## Exercise requirements
Restate the listing below word for word; no pictures belong in the copy.

## Dataset extract
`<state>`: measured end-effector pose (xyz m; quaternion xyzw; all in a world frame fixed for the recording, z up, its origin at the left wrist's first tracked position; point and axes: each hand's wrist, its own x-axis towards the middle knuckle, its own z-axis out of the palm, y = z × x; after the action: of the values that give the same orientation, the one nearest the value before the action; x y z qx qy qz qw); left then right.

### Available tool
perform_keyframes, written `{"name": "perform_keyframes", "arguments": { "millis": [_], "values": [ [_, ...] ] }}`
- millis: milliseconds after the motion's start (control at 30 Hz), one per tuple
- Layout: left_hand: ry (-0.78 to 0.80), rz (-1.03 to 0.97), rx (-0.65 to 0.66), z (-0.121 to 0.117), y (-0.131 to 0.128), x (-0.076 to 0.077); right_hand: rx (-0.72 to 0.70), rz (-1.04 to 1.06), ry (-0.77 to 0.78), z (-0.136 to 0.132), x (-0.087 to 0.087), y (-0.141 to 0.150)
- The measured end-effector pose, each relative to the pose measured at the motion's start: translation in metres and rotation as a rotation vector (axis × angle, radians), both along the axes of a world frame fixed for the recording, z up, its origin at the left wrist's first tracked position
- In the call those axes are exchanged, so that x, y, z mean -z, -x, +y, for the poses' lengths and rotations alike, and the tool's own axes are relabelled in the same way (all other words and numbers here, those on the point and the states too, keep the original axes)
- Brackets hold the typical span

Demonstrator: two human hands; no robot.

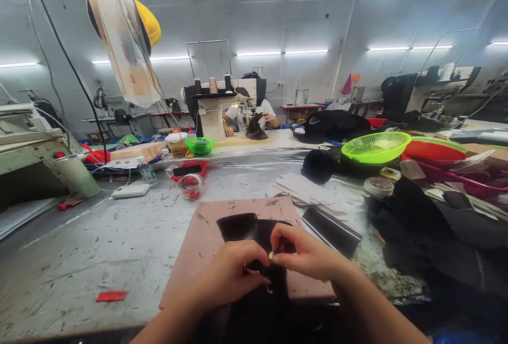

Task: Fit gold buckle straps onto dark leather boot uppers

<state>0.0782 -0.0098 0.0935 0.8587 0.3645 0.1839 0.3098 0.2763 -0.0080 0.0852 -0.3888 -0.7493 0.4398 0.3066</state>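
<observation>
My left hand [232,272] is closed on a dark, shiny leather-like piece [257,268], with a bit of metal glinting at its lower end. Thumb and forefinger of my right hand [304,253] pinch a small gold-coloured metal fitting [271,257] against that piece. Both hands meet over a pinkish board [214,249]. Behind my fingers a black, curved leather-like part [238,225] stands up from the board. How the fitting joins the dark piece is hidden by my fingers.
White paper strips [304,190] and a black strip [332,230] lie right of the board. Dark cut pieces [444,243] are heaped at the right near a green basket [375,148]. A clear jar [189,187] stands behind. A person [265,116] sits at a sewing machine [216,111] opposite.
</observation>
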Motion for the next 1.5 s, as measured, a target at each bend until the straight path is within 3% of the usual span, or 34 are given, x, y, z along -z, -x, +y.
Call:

## Output of the exercise
`<state>`: measured end-effector pose (xyz m; quaternion xyzw; all in a world frame fixed for the recording, z up, its origin at the left wrist's first tracked position; point and axes: each hand's wrist, its own x-axis towards the middle knuckle, its own z-axis out of the palm, y = z × x; after the action: of the values that give the same orientation, the one nearest the value before the action; x y z qx qy qz qw); left then right.

### Available tool
perform_keyframes, written `{"name": "perform_keyframes", "arguments": { "millis": [_], "values": [ [_, ...] ] }}`
- millis: milliseconds after the motion's start (control at 30 Hz), one per tuple
- Layout: left_hand: ry (-0.78 to 0.80), rz (-1.03 to 0.97), rx (-0.65 to 0.66), z (-0.121 to 0.117), y (-0.131 to 0.128), x (-0.076 to 0.077); right_hand: rx (-0.72 to 0.70), rz (-1.04 to 1.06), ry (-0.77 to 0.78), z (-0.136 to 0.132), x (-0.087 to 0.087), y (-0.141 to 0.150)
- The measured end-effector pose, each relative to the pose measured at the motion's start: translation in metres and rotation as a rotation vector (axis × angle, radians), both along the axes of a world frame fixed for the recording, z up, its origin at the left wrist's first tracked position
- In the call those axes are exchanged, so that x, y, z mean -z, -x, +y, for the poses' lengths and rotations alike, and the tool's own axes are relabelled in the same way (all other words and numbers here, those on the point and the states too, keep the original axes)
- Brackets hold the typical span

Demonstrator: two human hands; no robot.


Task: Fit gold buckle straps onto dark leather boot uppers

<state>0.0782 -0.0098 0.0935 0.8587 0.3645 0.1839 0.3098 0.2763 -0.0080 0.0852 -0.3888 -0.7493 0.4398 0.3066</state>
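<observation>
My left hand [232,272] is closed on a dark, shiny leather-like piece [257,268], with a bit of metal glinting at its lower end. Thumb and forefinger of my right hand [304,253] pinch a small gold-coloured metal fitting [271,257] against that piece. Both hands meet over a pinkish board [214,249]. Behind my fingers a black, curved leather-like part [238,225] stands up from the board. How the fitting joins the dark piece is hidden by my fingers.
White paper strips [304,190] and a black strip [332,230] lie right of the board. Dark cut pieces [444,243] are heaped at the right near a green basket [375,148]. A clear jar [189,187] stands behind. A person [265,116] sits at a sewing machine [216,111] opposite.
</observation>
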Motion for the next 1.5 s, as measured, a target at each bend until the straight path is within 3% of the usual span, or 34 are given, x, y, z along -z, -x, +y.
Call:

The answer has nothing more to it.